Microsoft commissioned this internal study not so long ago. It compared teams that did and didn't use TDD. To quote the summary:
Based on the findings of the existing studies, it can be concluded that TDD seems to improve software quality, especially when employed in an industrial context. The findings were not so obvious in the semiindustrial or academic context, but none of those studies reported on decreased quality either. The productivity effects of TDD were not very obvious, and the results vary regardless of the context of the study. However, there were indications that TDD does not necessarily decrease the developer productivity or extend the project leadtimes: In some cases, significant productivity improvements were achieved with TDD while only two out of thirteen studies reported on decreased productivity. However, in both of those studies the quality was improved.
Yes, pick up a copy of Code Complete or even Rapid Development by Steve McConnell. He cites a number of studies.
Any realistic study would have to include thousands of companies. There are far too many factors other than does/doesn't unit test that affect the bottom line.
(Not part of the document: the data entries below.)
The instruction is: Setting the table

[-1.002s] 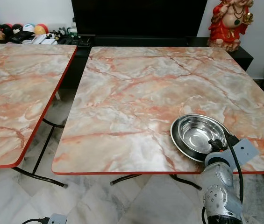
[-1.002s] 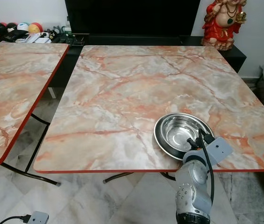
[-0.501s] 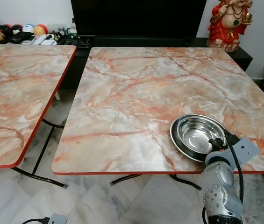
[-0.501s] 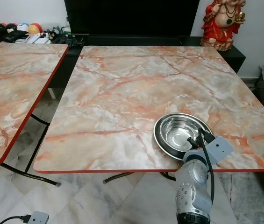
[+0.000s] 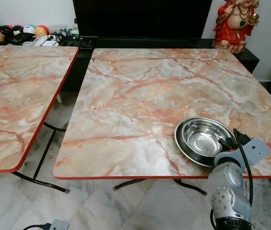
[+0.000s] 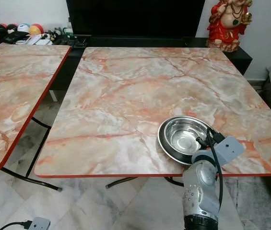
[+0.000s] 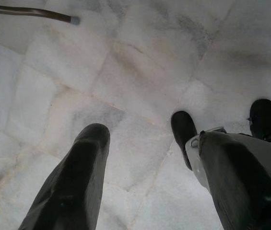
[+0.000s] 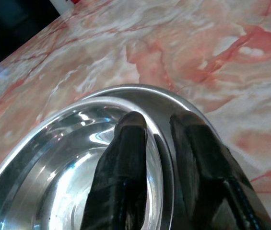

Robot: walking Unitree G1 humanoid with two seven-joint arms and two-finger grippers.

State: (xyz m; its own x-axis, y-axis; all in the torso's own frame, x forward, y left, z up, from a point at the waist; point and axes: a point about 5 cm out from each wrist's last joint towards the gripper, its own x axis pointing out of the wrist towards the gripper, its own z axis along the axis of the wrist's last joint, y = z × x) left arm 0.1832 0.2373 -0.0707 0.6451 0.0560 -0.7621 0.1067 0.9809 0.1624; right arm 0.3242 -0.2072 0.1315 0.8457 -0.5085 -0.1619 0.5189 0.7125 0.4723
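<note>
A shiny steel bowl (image 5: pixel 200 139) with a wide double rim rests near the front right corner of the marble-patterned table (image 5: pixel 125 96). My right gripper (image 8: pixel 159 122) reaches over the table's front edge to the bowl's near right side. One black finger (image 8: pixel 125 143) lies inside the bowl and the other sits just outside its rim, nearly closed on it. My left gripper (image 7: pixel 149 136) hangs open above the pale tiled floor.
A second marble table (image 5: pixel 15 96) stands to the left across a narrow gap. Behind are a dark TV cabinet (image 5: pixel 140 19), a red statue (image 5: pixel 233 24) and small clutter (image 5: pixel 25 33). A grey device with a cable (image 5: pixel 58 224) lies on the floor.
My right wrist has shifted slightly to the right along the bowl's rim. The bowl stays where it was.
</note>
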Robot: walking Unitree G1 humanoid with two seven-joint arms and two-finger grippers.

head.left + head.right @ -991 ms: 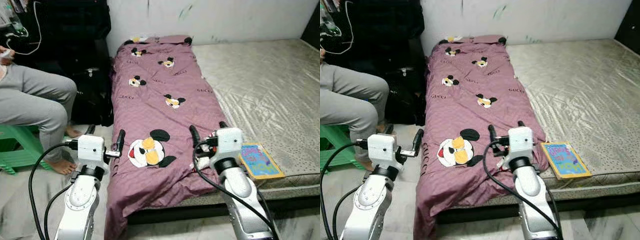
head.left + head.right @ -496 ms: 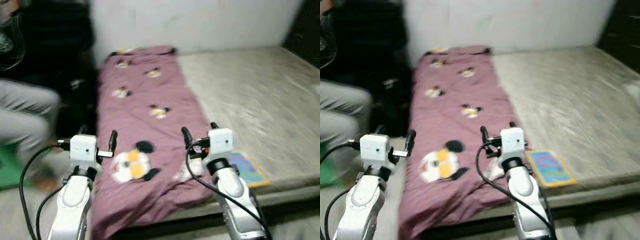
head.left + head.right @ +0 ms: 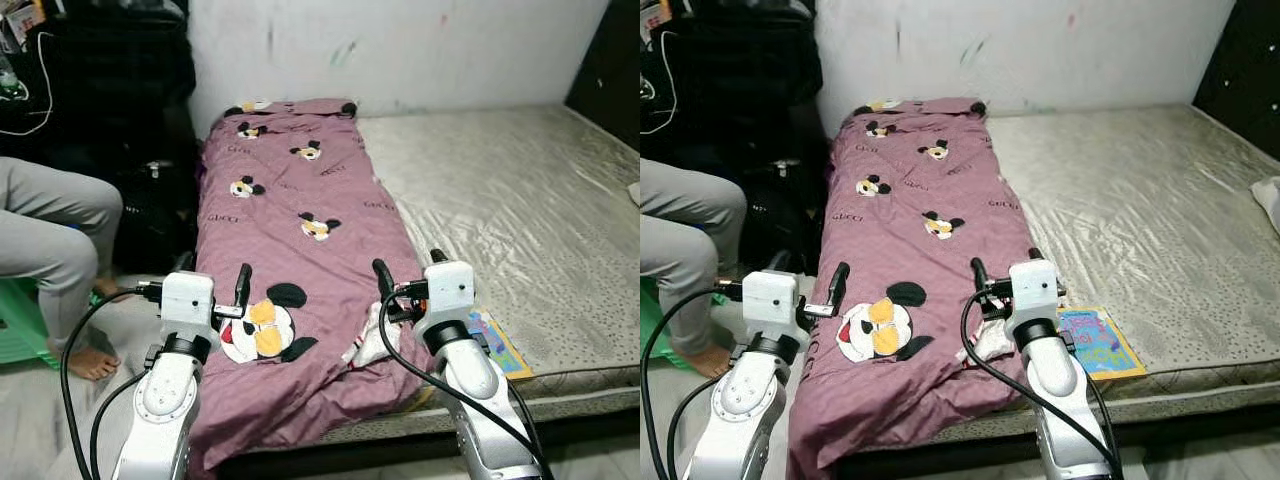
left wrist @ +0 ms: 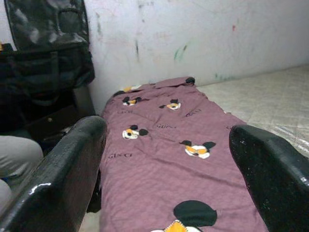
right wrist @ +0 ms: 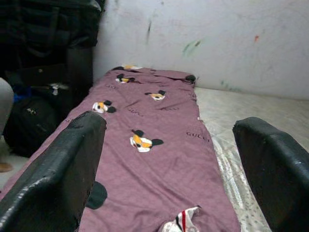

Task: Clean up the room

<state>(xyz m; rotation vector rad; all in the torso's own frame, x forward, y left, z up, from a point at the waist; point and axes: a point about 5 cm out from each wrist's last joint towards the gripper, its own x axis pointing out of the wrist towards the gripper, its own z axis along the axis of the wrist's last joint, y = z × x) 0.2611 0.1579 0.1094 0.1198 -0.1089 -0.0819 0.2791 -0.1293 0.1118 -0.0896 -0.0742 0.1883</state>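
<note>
Mauve cartoon-mouse bedsheet (image 3: 300, 230) runs in a long strip from the upper middle of the left eye view down to the lower left, lying along the near-left side of a beige quilted mattress (image 3: 520, 200) and spilling over its front edge. Small "GUCCI" lettering is printed here and there across the cloth, readable beside several of the mouse heads; six mouse heads can be counted, the largest one low down between the two arms. One small white rag with red and dark stripes (image 3: 365, 345) sits on the sheet near its lower right edge, and one colourful flat picture book (image 3: 1095, 342) lies on the mattress at the lower right, its cover writing too small to read. The left gripper (image 3: 213, 280) is raised at the lower left with fingers spread apart, holding nothing; the right gripper (image 3: 410, 268) is raised over the sheet's lower right, fingers likewise apart and empty. One seated person in grey trousers (image 3: 55, 235) occupies the left edge, beside black bags (image 3: 150, 190).
</note>
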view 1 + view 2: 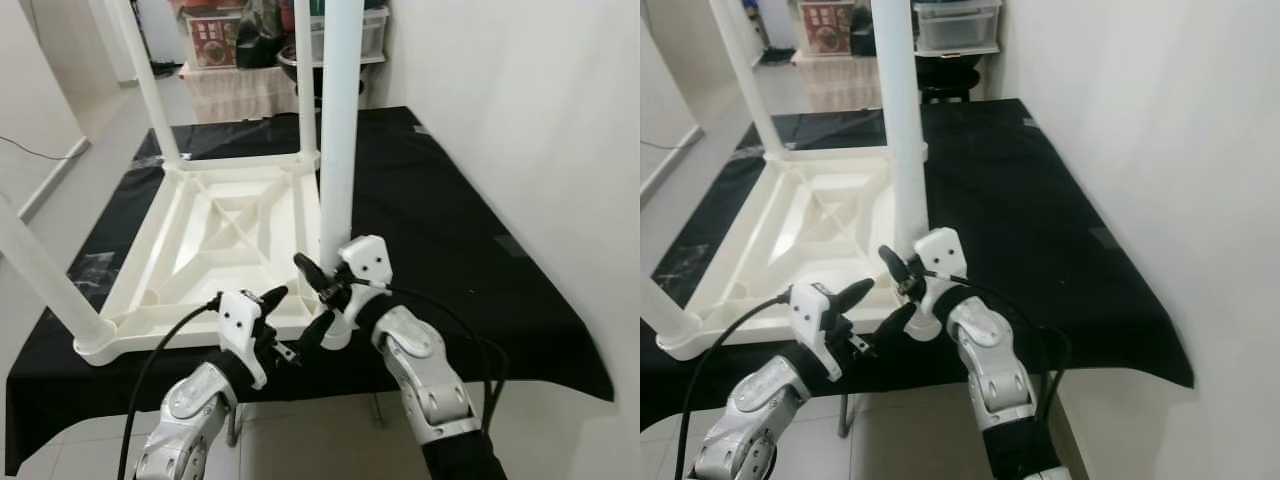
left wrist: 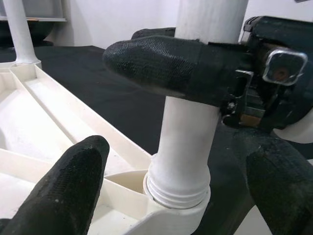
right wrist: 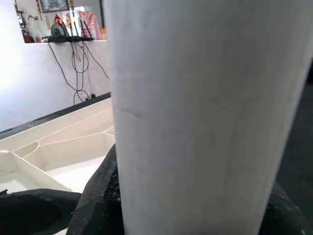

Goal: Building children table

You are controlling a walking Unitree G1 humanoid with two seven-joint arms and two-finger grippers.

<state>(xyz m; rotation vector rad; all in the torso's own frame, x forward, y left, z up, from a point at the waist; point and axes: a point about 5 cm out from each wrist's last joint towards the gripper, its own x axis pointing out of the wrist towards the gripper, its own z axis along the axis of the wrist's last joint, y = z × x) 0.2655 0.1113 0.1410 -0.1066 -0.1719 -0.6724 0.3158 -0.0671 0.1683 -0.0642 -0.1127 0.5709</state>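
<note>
Both grippers meet at the near corner of the upside-down white tabletop (image 1: 225, 235) — the right gripper (image 1: 322, 285) squeezes the table leg (image 1: 338, 140) (to twist it in, I think), the left gripper (image 1: 290, 320) waits spread beside it.

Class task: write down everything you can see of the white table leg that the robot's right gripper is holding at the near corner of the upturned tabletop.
The table leg is a plain white tube, matte like plastic, standing upright with its top out of frame. Its threaded lower end sits in the corner socket of the upturned white tabletop, with some thread rings showing above the collar. The right gripper clasps it low down, fingers on either side. The left gripper is open beside the socket, not touching the leg.
</note>
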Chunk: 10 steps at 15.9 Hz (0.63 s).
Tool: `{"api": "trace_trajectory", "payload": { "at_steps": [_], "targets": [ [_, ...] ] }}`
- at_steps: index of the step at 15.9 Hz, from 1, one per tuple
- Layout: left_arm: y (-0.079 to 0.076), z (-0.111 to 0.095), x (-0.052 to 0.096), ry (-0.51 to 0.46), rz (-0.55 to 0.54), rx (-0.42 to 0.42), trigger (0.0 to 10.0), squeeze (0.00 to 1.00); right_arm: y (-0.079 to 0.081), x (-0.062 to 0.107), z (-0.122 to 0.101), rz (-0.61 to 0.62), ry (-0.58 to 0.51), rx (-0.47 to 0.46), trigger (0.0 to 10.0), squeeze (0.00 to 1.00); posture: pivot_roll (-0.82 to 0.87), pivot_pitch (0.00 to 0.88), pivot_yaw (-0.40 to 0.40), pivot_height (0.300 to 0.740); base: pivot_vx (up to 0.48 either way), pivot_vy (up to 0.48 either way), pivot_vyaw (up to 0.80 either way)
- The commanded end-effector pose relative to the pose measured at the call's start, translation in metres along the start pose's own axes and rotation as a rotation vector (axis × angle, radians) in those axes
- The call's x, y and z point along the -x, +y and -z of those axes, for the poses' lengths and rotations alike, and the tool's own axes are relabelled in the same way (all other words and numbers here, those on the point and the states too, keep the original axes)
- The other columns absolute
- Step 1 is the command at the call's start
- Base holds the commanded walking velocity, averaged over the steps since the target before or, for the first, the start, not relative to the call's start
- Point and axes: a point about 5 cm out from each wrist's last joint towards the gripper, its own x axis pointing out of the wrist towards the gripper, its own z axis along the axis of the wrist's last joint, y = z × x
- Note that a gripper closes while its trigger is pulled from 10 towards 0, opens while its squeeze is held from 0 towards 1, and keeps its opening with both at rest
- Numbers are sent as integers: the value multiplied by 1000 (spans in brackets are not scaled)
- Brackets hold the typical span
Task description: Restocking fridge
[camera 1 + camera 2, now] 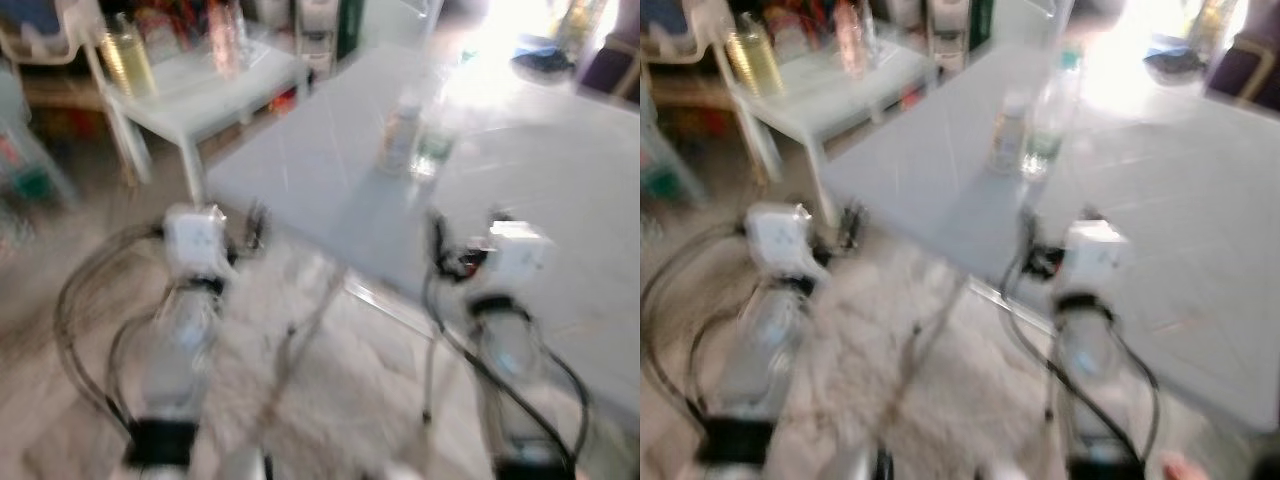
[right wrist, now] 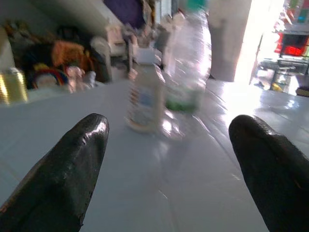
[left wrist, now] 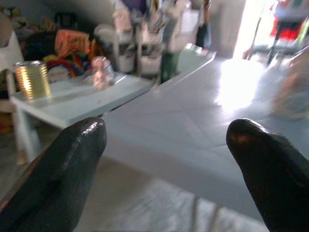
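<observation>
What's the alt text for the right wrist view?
Two open black fingers of the right gripper frame a pale table where a clear water bottle with a green label stands beside a shorter white bottle. Blurred household clutter lies behind, with bright glare at one side.

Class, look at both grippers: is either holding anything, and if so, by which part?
Nothing is held. The left gripper and right gripper are both open; the two bottles stand untouched on the table.

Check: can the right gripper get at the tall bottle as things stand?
Probably yes. The right gripper is open and faces the tall bottle across bare table; the small bottle stands just beside it.
</observation>
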Motion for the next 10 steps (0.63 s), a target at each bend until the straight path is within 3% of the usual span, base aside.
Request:
{"api": "trace_trajectory", "payload": {
  "at_steps": [1, 3, 7, 10],
  "targets": [
    [-11, -3, -3, -19, 31, 12, 10000, 0, -11, 3, 3, 26, 21, 17, 10000, 0, 11, 68, -22, 740, 349, 330, 0],
    [-15, -4, -4, -27, 53, 12, 10000, 0, -10, 3, 3, 16, 26, 44, 10000, 0, 10, 67, -25, 740, 351, 326, 0],
    [-20, -2, -2, -14, 80, 35, 10000, 0, -10, 2, 8, 20, 54, 59, 10000, 0, 11, 69, -27, 740, 413, 0, 0],
    [-19, 1, 0, -11, 88, 17, 10000, 0, -8, 2, 9, 9, 59, 44, 10000, 0, 13, 71, -29, 740, 0, 0, 0]
  ]
}}
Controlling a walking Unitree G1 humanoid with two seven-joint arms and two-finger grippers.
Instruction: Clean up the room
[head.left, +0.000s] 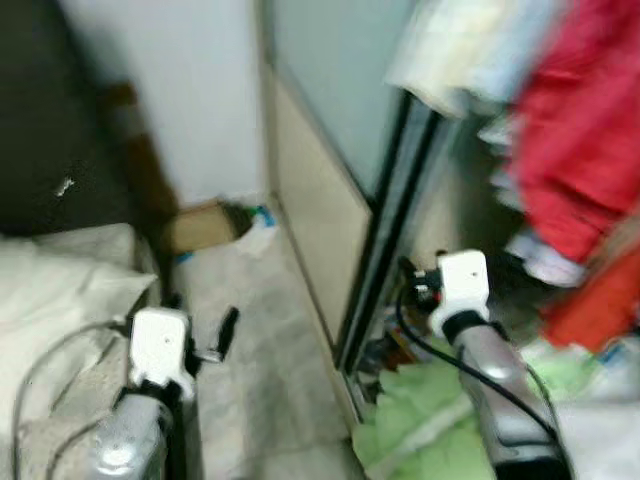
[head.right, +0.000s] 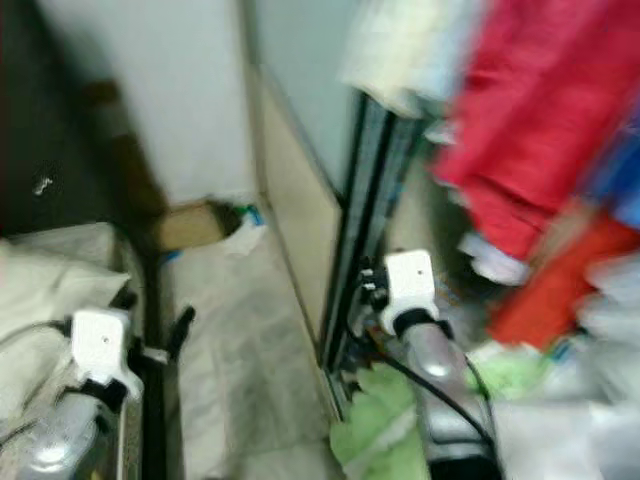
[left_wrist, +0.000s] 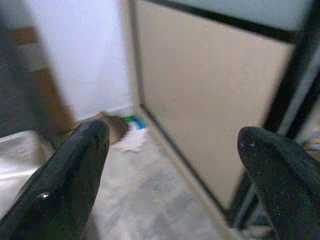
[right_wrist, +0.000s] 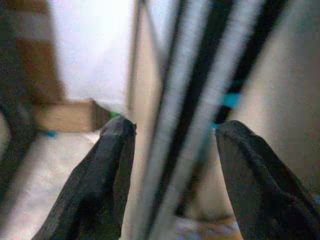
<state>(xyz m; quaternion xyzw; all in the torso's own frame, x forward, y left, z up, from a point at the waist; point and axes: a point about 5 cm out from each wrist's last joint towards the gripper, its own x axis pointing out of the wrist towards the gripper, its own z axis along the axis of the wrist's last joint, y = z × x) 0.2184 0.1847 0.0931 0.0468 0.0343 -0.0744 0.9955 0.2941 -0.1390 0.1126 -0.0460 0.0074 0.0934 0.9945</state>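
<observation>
Both head views look forward and down from above the arms, along a narrow strip of floor (head.left: 260, 350) toward the far wall (head.left: 190, 90), with the wardrobe door (head.left: 310, 200) on the right; both are blurred. The left wrist view looks low along its end effector (left_wrist: 175, 165) at the same door (left_wrist: 210, 110) and floor, near. The right wrist view sits close to the door's dark frame (right_wrist: 200, 100), past its end effector (right_wrist: 172, 165)

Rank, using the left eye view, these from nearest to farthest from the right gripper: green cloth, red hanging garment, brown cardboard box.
1. Green cloth: on the floor, just below the right gripper.
2. Red hanging garment: above, to its right.
3. Brown cardboard box: far corner, leftward.
</observation>
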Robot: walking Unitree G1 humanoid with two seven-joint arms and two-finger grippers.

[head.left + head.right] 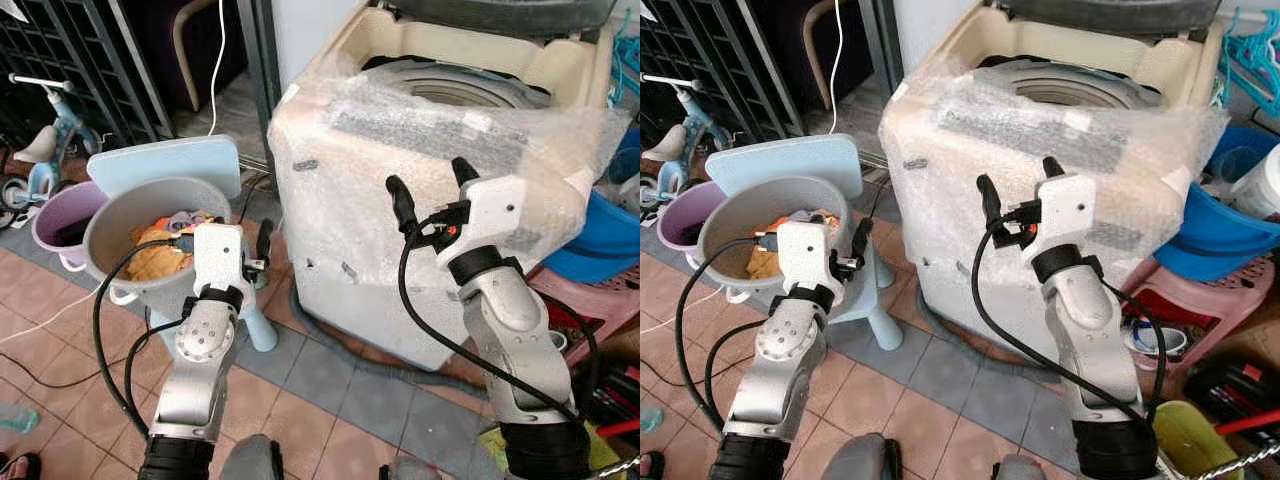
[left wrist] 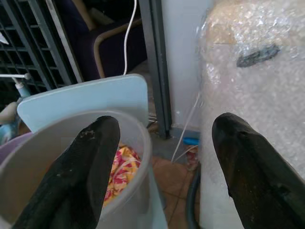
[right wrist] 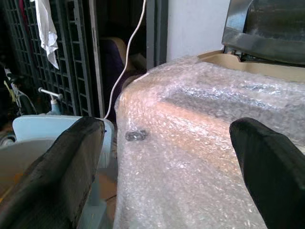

I doubt Microsoft's profit changes all that much whether or not they release an amazing OS every year or one that's as buggy as hell. Just listing a few companies is anecdotal evidence.
Perl is big on testing and regression testing.
I always associate Unit testing with Agile development (XP in particular); you might find that any link between project success and unit testing is influenced by use of agile as well.
I don't know of any surveys specifically, but I did find this just now:
http://people.engr.ncsu.edu/txie/testingresearchsurvey.htm which has around 30 llinks to stuff such as: "Qualitative methods in empirical studies of software engineering. Seaman, C.B, Software Engineering, IEEE Transactions on , Volume: 25 , Issue: 4 , July-Aug. 1999"
Not wanted to sound rude - I assume you've already done bit of a search online?
I seem to remember that Code Complete might have references to research into unit testing and project success - but I'm not sure.
Another option would be to approach some software testing companies and see if they had any useful data.